*Description of the task:* Please reproduce, exactly as given, the lines running from the start of the data to the line containing "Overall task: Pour", inclusive, and omit the pictures.

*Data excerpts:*
•••••
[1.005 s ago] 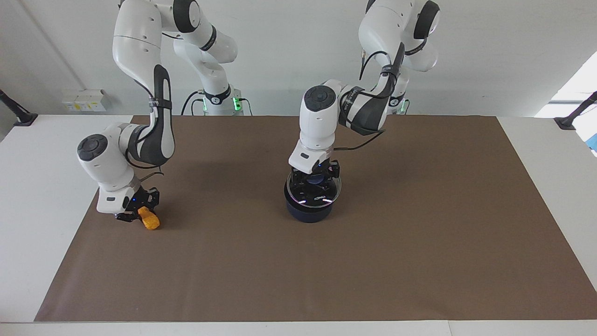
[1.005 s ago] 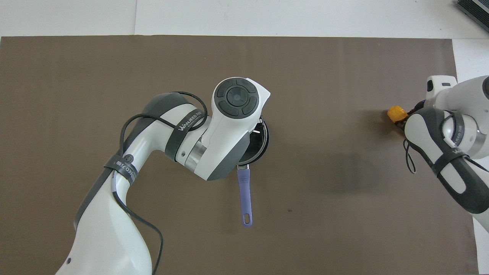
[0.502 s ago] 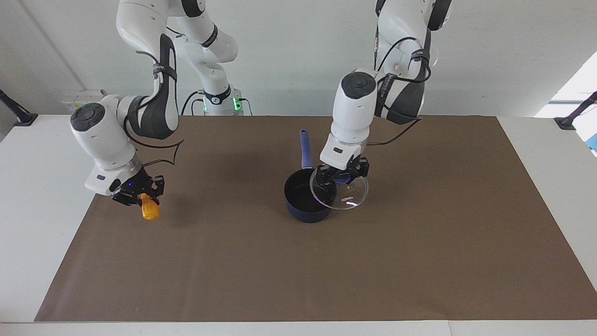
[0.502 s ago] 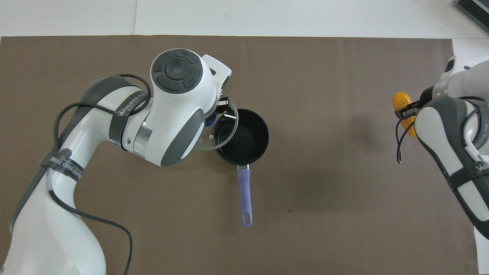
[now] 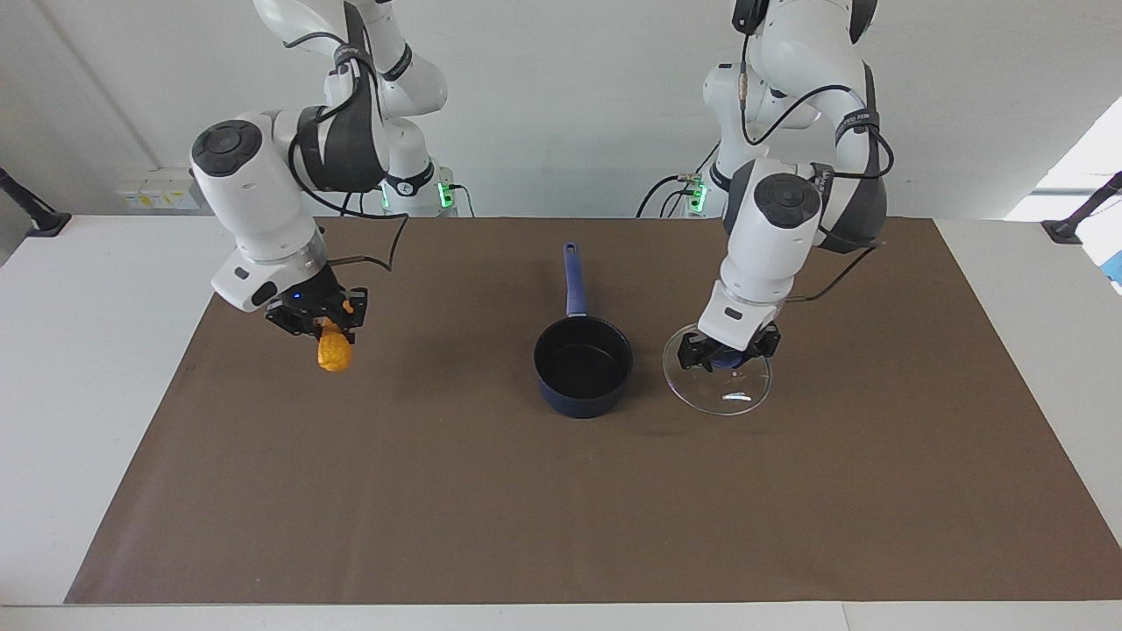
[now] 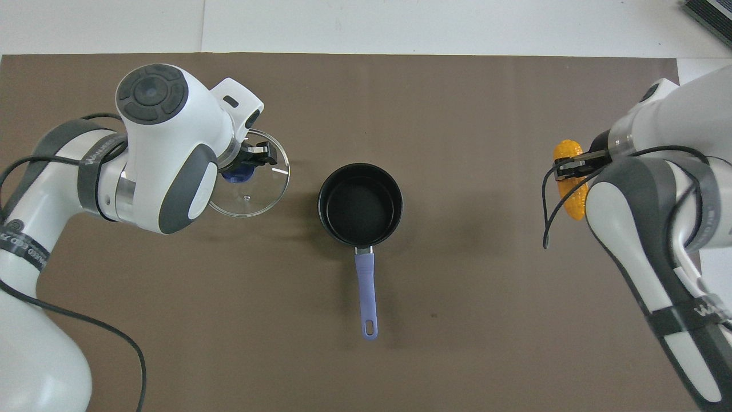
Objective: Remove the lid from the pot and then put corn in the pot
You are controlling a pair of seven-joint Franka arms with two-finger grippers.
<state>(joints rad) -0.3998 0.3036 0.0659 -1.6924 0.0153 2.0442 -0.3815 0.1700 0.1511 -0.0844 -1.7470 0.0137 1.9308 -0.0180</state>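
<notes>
Pot [image 5: 583, 366] uncovered; lid [image 5: 741, 394] alongside.

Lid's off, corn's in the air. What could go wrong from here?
1. The right gripper pinches the corn by its top end only; it hangs below and may slip on the way to the pot.
2. The lid, held by its knob in the left gripper, sits low beside the pot and tilted; a careless release may let it roll or knock the pot.

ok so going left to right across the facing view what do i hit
corn held up by the right gripper → pot → lid held by its knob in the left gripper
</notes>
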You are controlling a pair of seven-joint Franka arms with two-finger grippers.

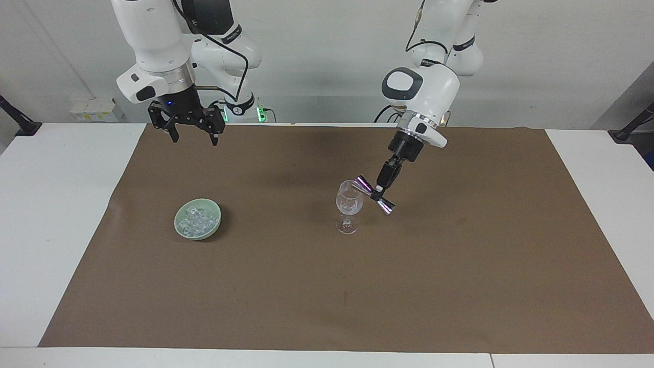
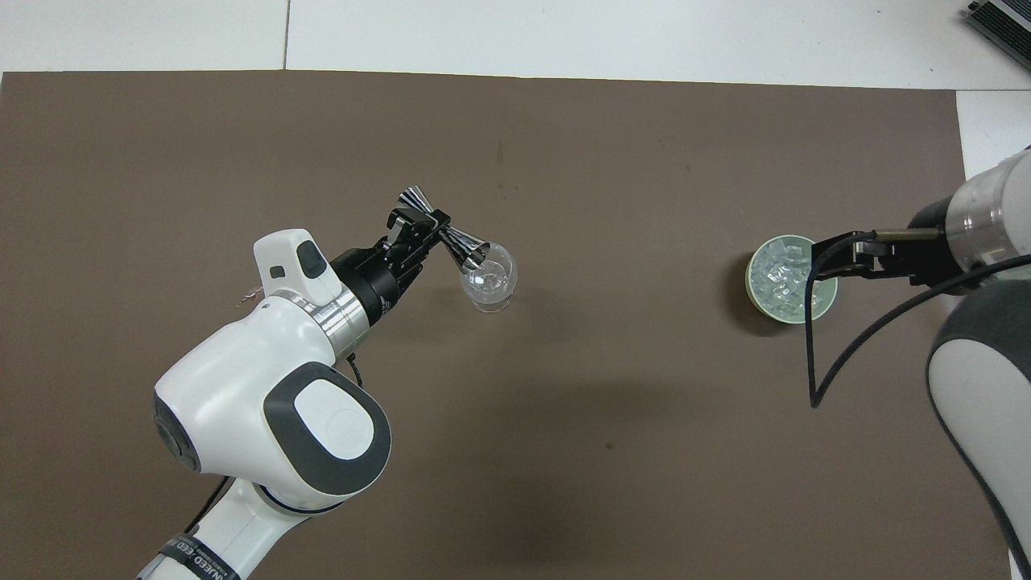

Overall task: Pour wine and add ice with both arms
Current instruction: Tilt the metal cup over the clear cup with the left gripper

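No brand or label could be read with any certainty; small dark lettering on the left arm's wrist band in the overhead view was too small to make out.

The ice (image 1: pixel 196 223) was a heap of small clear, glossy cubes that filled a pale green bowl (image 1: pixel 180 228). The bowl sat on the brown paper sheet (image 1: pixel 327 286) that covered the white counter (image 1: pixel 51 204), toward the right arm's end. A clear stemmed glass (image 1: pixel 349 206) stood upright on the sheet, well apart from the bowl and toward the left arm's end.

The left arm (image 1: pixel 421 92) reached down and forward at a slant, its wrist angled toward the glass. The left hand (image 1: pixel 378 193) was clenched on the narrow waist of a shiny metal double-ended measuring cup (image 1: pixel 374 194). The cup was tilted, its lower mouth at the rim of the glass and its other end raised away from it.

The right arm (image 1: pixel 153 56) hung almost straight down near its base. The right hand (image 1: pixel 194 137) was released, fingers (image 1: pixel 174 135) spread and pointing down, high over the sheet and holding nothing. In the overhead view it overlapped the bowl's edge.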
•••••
*Solution to this task:*
[1.005 s ago] 
[1.005 s ago] 
[0.502 s ago] 
[0.502 s ago] 
[now] 
[now] 
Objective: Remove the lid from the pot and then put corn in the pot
You are controlling a pair of seven-joint Franka arms with two-finger grippers.
<state>(joints rad) -0.3998 0.3036 0.0659 -1.6924 0.0153 2.0442 -0.3815 0.1700 0.1511 -0.0844 -1.7470 0.0137 1.9308 -0.0180</state>
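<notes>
Pot [image 5: 583, 366] uncovered; lid [image 5: 741, 394] alongside.

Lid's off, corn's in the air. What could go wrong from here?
1. The right gripper pinches the corn by its top end only; it hangs below and may slip on the way to the pot.
2. The lid, held by its knob in the left gripper, sits low beside the pot and tilted; a careless release may let it roll or knock the pot.

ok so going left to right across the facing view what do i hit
corn held up by the right gripper → pot → lid held by its knob in the left gripper
</notes>
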You are controlling a pair of seven-joint Franka arms with two-finger grippers.


Overall task: Pour wine and add ice with both arms

No further output is needed for this exercise.